# Roller - Timisoara Crossbreed



## billgarb (Aug 26, 2011)

I crossbred a Roller with a Timisoara Tumbler. Pretty bird, has no crest, but rolls and keeps up with my Rollers. My other Timisoaras don't tumble and aren't as strong flyers as the rollers. The crossbreed is top left, the Roller father is to the right and the Timisoara hen is at the bottom of the attachments.


----------



## Steve (Nov 2, 2013)

I have been thinking of trying to find some black Timisora ? What are their personalities like. Do they breed well ? Someone told me they herd they were stand offish in the mixed loft and hard to sex ? You mention they do not fly well. They are suppose to be a high flyer of sorts ? Not sure if they are suppose to tumble or roll. But the name implies that they might. They look like they are a white headed tiger grizzle color. I dont think they are a bald head because they would end up with a bull eye, but english baldheads have pearl eyes. Most white bald head breeds end up with bull eyes. I know they come in duns, reds and yellows also. Very pretty birds.


----------



## newday (Dec 12, 2004)

*Tiim-roller crosses*

Attached are a couple of generation removed from the original Tim cross with roller and have been bred back to rollers.


----------



## Steve (Nov 2, 2013)

*Timasora*

Nice looking rollers. You didn't get the bull eye from the roller to come up in these. As the original roller father. I see the difference is the white frontal chest is all that is missing. But I suppose once some more inbreeding the white would come back. These are just as attractive. To bad the others do not fly well.


----------



## Junaid Ahmed Shawon (Sep 27, 2013)

Hi, sorry for my bad English. I have a situation here. 2 of my male pigeons are fully adult and alone since birth(can't find mate for lack of female). Recently they are acting strange. They started to share food between themselves through beck just like mates do. It happened several times. Is it normal or they just make themselves mate?


----------



## Steve (Nov 2, 2013)

Your english is OK. Yes , male male will sometimes mate when no female is there. Female female will also. In holding pen when not breeding season and separated sex, some same sex bond . But they will separate if you separate them and then put them with female. 

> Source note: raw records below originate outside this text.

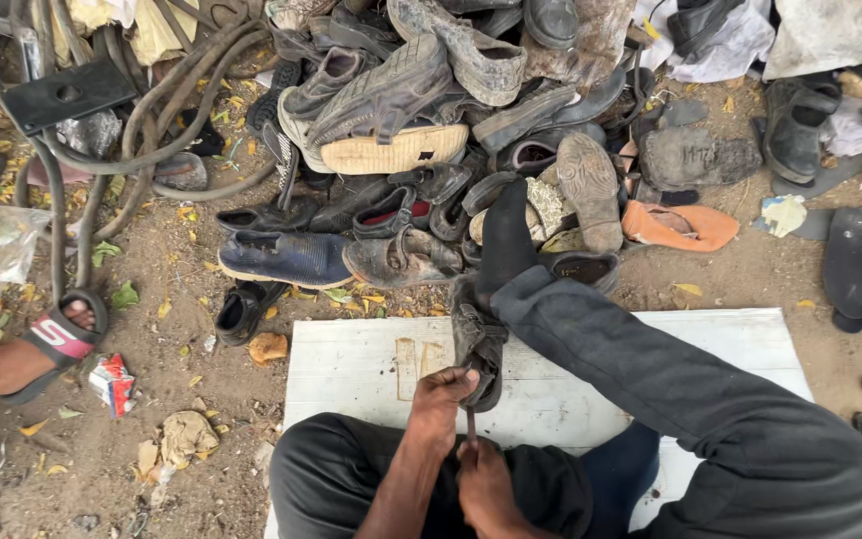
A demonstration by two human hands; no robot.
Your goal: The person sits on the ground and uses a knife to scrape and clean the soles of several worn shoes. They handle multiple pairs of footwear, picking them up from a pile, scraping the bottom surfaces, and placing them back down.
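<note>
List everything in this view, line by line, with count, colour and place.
worn shoe: one, dark grey, on the board, under the person's leg
thin tool: one, dark, between the two hands
white board: one, on the dirt, under the person
shoe pile: many, mostly black, grey and tan, beyond the board
blue shoe: one, front left of the pile
hoses: several, dark, upper left
orange cloth: one, right of the pile
another person's sandalled foot: one, red strap, left edge
left hand: on the shoe's near end
right hand: fingers grip the tool
</note>
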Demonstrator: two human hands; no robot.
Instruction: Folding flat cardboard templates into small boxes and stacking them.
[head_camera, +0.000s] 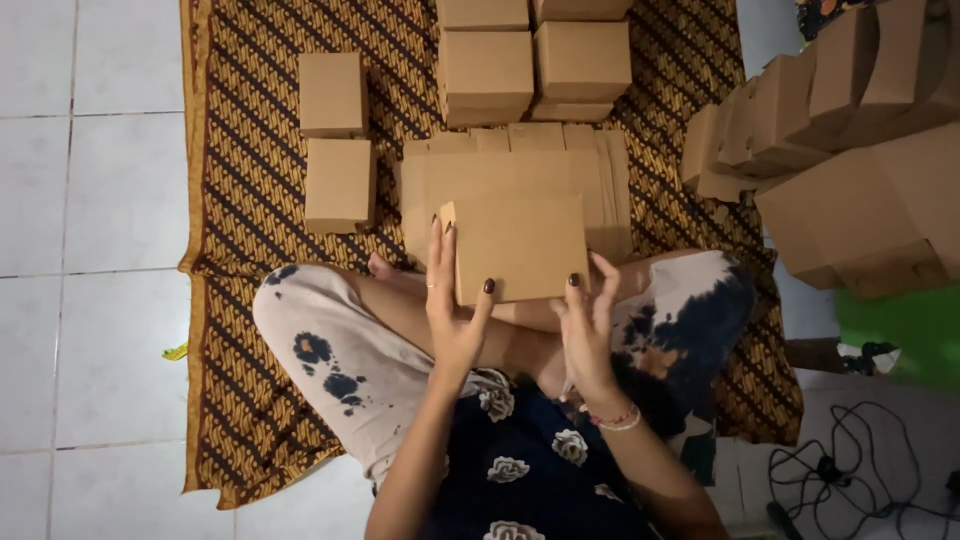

What country are you from ? What other country is next to you ?


----------



## Steve (Nov 2, 2013)

new day
By chance would you want to dispose of any of your project birds that you do not need to continue with. I just noticed you are not the same person who posted that crossed to the bald head . I do not know how much Timasoara sell for if I could find some. But it is the color or grizzle that I like. I like pearl eye on birds also.


----------



## Junaid Ahmed Shawon (Sep 27, 2013)

Steve said:


> Your english is OK. Yes , male male will sometimes mate when no female is there. Female female will also. In holding pen when not breeding season and separated sex, some same sex bond . But they will separate if you separate them and then put them with female.
> 
> What country are you from ? What other country is next to you ?


From Bangladesh(Past East Pakistan). It situated almost right side of india and upper left side of Myanmar.


----------



## billgarb (Aug 26, 2011)

*Pretty birds*



newday said:


> Attached are a couple of generation removed from the original Tim cross with roller and have been bred back to rollers.


Very pretty birds.


----------



## billgarb (Aug 26, 2011)

*sold*



Steve said:


> new day
> By chance would you want to dispose of any of your project birds that you do not need to continue with. I just noticed you are not the same person who posted that crossed to the bald head . I do not know how much Timasoara sell for if I could find some. But it is the color or grizzle that I like. I like pearl eye on birds also.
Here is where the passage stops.